If you are dealing with text in a computer, you need to know about encodings. Period. Yes, even if you are just sending emails. Even if you are just receiving emails. You don't need to understand every last detail, but you must at least know what this whole "encoding" thing is about. And the good news first: while the topic can get messy and confusing, the basic idea is really, really simple.
This article is about encodings and character sets. An article by Joel Spolsky entitled The Absolute Minimum Every Software Developer Absolutely, Positively Must Know About Unicode and Character Sets (No Excuses!) is a nice introduction to the topic and I greatly enjoy reading it every once in a while. I hesitate to refer people to it who have trouble understanding encoding problems though since, while entertaining, it is pretty light on actual technical details. I hope this article can shed some more light on what exactly an encoding is and just why all your text screws up when you least need it. This article is aimed at developers (with a focus on PHP), but any computer user should be able to benefit from it.
Everybody is aware of this at some level, but somehow this knowledge seems to suddenly disappear in a discussion about text, so let's get it out first: A computer cannot store "letters", "numbers", "pictures" or anything else. The only thing it can store and work with are bits. A bit can only have two values: yes or no, true or false, 1 or 0 or whatever else you want to call these two values. Since a computer works with electricity, an "actual" bit is a blip of electricity that either is or isn't there. For humans, this is usually represented using 1 and 0 and I'll stick with this convention throughout this article.

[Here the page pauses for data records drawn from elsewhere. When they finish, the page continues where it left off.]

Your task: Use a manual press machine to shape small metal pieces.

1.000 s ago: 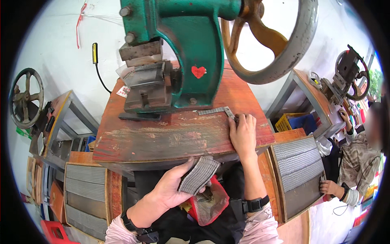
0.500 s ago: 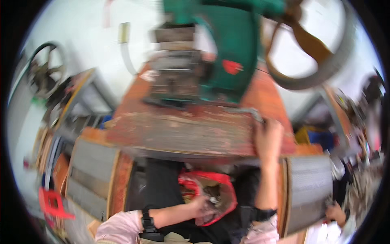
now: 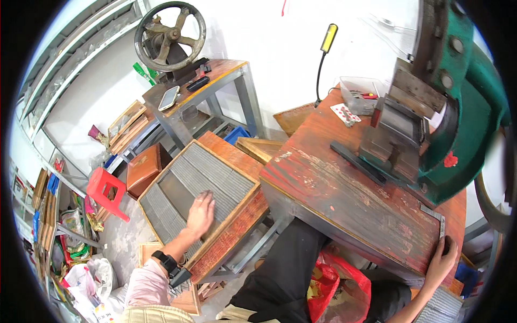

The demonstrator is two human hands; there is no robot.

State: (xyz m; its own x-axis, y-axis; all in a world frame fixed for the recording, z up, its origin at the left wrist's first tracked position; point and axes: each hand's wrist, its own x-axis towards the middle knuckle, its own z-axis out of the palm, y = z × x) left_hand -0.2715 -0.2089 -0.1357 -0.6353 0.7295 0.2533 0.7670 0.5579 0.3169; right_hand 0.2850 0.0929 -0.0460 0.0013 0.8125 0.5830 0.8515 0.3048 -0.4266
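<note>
My left hand (image 3: pixel 201 215) reaches over a wooden-framed tray (image 3: pixel 253 189), its fingers outstretched and fingertips touching the rows of thin grey metal strips (image 3: pixel 212 167) beside a bare dark gap. My right hand (image 3: pixel 442 262) is at the right front of the red-brown worktable (image 3: pixel 323 177), fingers closed around the near end of a small L-shaped metal strip (image 3: pixel 434 215); the fingertips look dark. Behind it stands a green hand press (image 3: pixel 458 129) with a dark steel block (image 3: pixel 390 145) under its ram. A dark flat bar (image 3: pixel 358 163) lies in front of the block.
A red plastic bag (image 3: pixel 350 280) sits between my legs below the table. A clear plastic box (image 3: pixel 363 94) and a playing card (image 3: pixel 344 114) lie at the table's back. To the left are a red stool (image 3: pixel 106 188), a brown box (image 3: pixel 144 171) and a second handwheel press (image 3: pixel 172 35).
The view has swung left. My left hand has left the red bag and moved to the tray of strips on the left. My right hand remains at the table's right front.
</note>
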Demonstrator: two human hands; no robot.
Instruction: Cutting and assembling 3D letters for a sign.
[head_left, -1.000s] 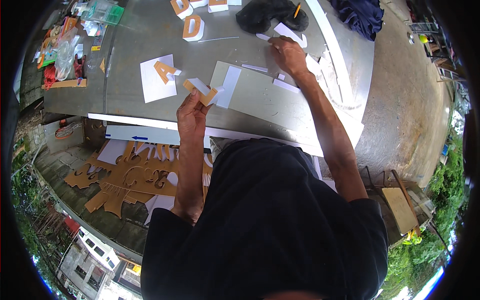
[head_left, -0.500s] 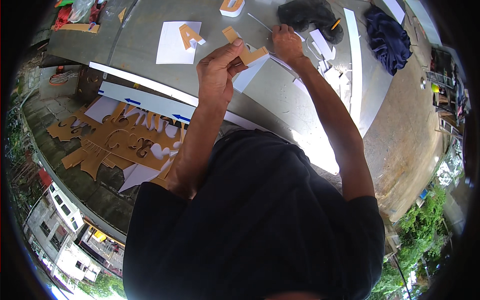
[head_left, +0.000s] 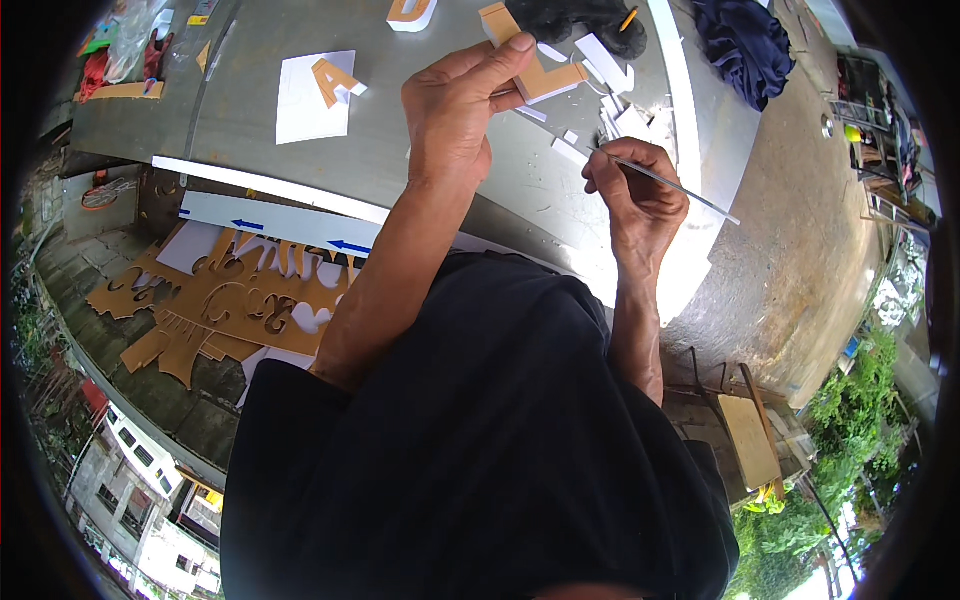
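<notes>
My left hand (head_left: 450, 115) pinches an L-shaped cut-out letter (head_left: 545, 80) between thumb and fingers, raised above the grey metal table (head_left: 235, 110). Its face is tan and its side is white. Closer to my body on the right, my right hand (head_left: 645, 195) is closed around a thin, straight grey strip (head_left: 695, 190), which slants down to the right past the fingers. What the strip is made of I cannot tell. Another tan-faced cut-out letter (head_left: 330, 85) lies on a white sheet (head_left: 310, 118) to the left, and a rounded one (head_left: 410, 12) lies at the far edge of view.
White offcuts (head_left: 630, 122) lie beyond my right hand, beside a long white strip (head_left: 680, 85). Black cloth (head_left: 570, 25) with an orange pen-like thing (head_left: 629, 18) and a dark blue cloth (head_left: 745, 50) are at the far right. Tan cut-out sheets (head_left: 230, 300) are piled below the table's near-left edge.
My right hand has come back from the far part of the table toward my body and now holds the thin strip. The left hand's L-shaped letter has shifted rightward and turned. The view has shifted too.
</notes>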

To use bits to represent anything at all besides bits, we need rules. We need to convert a sequence of bits into something like letters, numbers and pictures using an encoding scheme, or encoding for short. Like this:
01100010 01101001 01110100 01110011
b i t s
In this encoding, 01100010 stands for the letter "b", 01101001 for the letter "i", 01110100 stands for "t" and 01110011 for "s". A certain sequence of bits stands for a letter and a letter stands for a certain sequence of bits. If you can keep this in your head for 26 letters or are really fast with looking stuff up in a table, you could read bits like a book.
The above encoding scheme happens to be ASCII. A string of 1s and 0s is broken down into parts of eight bit each (a byte for short). The ASCII encoding specifies a table translating bytes into human readable letters. Here's a short excerpt of that table:
There are 95 human readable characters specified in the ASCII table, including the letters A through Z both in upper and lower case, the numbers 0 through 9, a handful of punctuation marks and characters like the dollar symbol, the ampersand and a few others. It also includes 33 values for things like space, line feed, tab, backspace and so on. These are not printable per se, but still visible in some form and useful to humans directly. A number of values are only useful to a computer, like codes to signify the start or end of a text. In total there are 128 characters defined in the ASCII encoding, which is a nice round number (for people dealing with computers), since it uses all possible combinations of 7 bits (0000000, 0000001, 0000010 through 1111111).1
And there you have it, the way to represent human-readable text using only 1s and 0s.
01001000 01100101 01101100 01101100 01101111 00100000 01010111 01101111 01110010 01101100 01100100 "Hello World"
To encode something in ASCII, follow the table from right to left, substituting letters for bits. To decode a string of bits into human readable characters, follow the table from left to right, substituting bits for letters.
encode |enˈkōd| verb [ with obj. ] convert into a coded form code |kōd| noun a system of words, letters, figures, or other symbols substituted for other words, letters, etc.
To encode means to use something to represent something else. An encoding is the set of rules with which to convert something from one representation to another.
Other terms which deserve clarification in this context:
character set, charset The set of characters that can be encoded. "The ASCII encoding encompasses a character set of 128 characters." Essentially synonymous to "encoding". code page A "page" of codes that map a character to a number or bit sequence. A.k.a. "the table". Essentially synonymous to "encoding". string A string is a bunch of items strung together. A bit string is a bunch of bits, like 01010011. A character string is a bunch of characters, like this. Synonymous to "sequence".
There are many ways to write numbers. 10011111 in binary is 237 in octal is 159 in decimal is 9F in hexadecimal. They all represent the same value, but hexadecimal is shorter and easier to read than binary. I will stick with binary throughout this article to get the point across better and spare the reader one layer of abstraction. Do not be alarmed to see character codes referred to in other notations elsewhere, it's all the same thing.